Сидя за косым огороженным столом, Василий Прун изо дня в день чертил. Руки сновали по тупым и острым углам, по прямым и окружностям. Остальное тело скупо перемещалось по катету и гипотенузе – до службы и обратно – с пересадкой на «Парке Культуры».
«Нету на свете африк и америк, – подумывал Василий. – Все мифы и легенды древней Греции, которая, впрочем, давно затонула, если когда-либо и существовала. Чистый вымысел – собор парижской богоматери и о-рио-де-жанейро».
Его мир укладывался в размеры коммунальной квартиры. И был огромен. Тропический остров Гадецких в ледовитом океане Худюковых. Скалистый, грубых вулканических пород материк Сероштанова. Архипелаг тети Буни, ветры с которого доносили запах жареной скумбрии. В здешней географии случались ураганы и наводнения, землетрясения и засухи.
С закрытыми глазами, в ночной обесточенной тьме мог пробраться Василий от пика Пруна к известнейшей в южных широтах бухте Клозет.
Хотя были и белые пятна. Вот море Шурочки, возникшее относительно недавно. Оно манило теплыми, как казалось, водами. Так хотелось открыть это море, разведать глубины, придонную жизнь, вдохнуть пассаты, хлебнуть гольфстримов.
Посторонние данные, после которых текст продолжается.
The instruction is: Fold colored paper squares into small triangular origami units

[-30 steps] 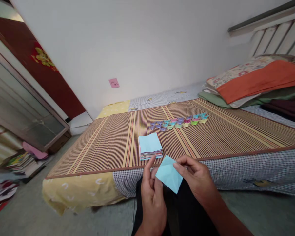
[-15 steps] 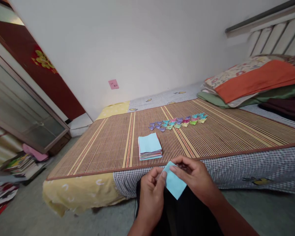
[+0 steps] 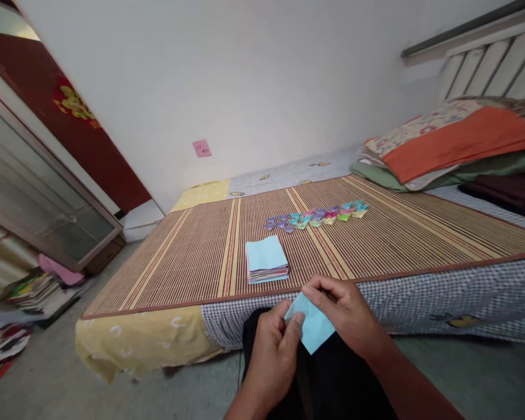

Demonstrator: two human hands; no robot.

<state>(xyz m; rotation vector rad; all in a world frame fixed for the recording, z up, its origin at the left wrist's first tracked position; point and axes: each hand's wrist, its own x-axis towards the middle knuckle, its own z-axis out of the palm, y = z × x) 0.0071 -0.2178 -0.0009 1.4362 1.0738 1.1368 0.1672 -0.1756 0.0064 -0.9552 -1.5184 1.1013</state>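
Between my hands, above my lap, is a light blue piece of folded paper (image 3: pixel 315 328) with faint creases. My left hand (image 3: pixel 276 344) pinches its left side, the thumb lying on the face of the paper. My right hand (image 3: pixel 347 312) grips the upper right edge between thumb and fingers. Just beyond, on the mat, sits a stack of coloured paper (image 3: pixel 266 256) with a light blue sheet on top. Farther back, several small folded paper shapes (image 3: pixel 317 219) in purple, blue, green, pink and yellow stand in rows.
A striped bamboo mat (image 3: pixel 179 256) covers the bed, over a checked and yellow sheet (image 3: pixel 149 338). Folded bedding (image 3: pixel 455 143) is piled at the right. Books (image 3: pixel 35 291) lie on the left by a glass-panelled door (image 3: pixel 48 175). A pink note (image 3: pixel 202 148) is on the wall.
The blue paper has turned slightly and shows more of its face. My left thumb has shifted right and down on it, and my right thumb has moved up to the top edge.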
В целом же это был прочный, устоявшийся мир, в крушение которого трудно верилось.
Крушение и банкет
Увы, как есть час рождения любого мира, так приходит и миг последний, безвозвратный, когда солнце гаснет, разливаются тишина и мрак вселенной. Рушились горные пики, кипели океаны, высыхали моря – мир Василия Пруна треснул и развалился.
В коммуналку въехала крупная фирма, разметав бывших жильцов по космическим окраинам. «Господи! – думал Василий, сидя в отдельной квартире, как на голом астероиде. – За что караешь?» Он запил и раскурился. В тоске бродил возле старого дома. Однажды, мужественно набравшись, вошел в былое и содрогнулся. Так, верно, поразился бы священник, найдя в церкви кастрюльный заводишко. Разливался неоновый свет, чуждо сверкали хромированные столы, ламинированный пол, эмалевые стены. Там и сям открывались плакатные окна, откуда перли кокосовые пальмы на белом песке, розовые закаты и фламинго, нежные прибои и отливы, Кордильеры, Аппалачи и Филиппины.
Потрясенный Василий опустился на юркий самоходный стульчик. К нему стремились девушки инопланетной красоты. И средь них выделялась Шурочка, раскрывшая объятья.
– Господин Прун, – молвила. – Вы мой десятитысячник! Юбилейный клиент!
– И что, – спросил он, теряя голос, – из того?
– Обслуживаетесь бесплатно! – пропели девушки. – Это приз!
Василий заподозрил нечто, отторгающее-зовущее, но был так сразу не готов, и брякнул:
– Простите – не брит. И прочее…
– Экие пустяки, – рассмеялась Шурочка. – Вас быстро подготовит босс Алексей Степанович.
Подобно прессу, прозвучало «босс» – Василий рванулся, пытаясь укатить на самоходном, но врезался, как показалось, в какой-то диван типа оттоманки. Это как раз и был Алексей Степанович, в дорогом костюме, усыпанном кое-где бриллиантами. Легко подняв со стула, обильно расцеловал Василия.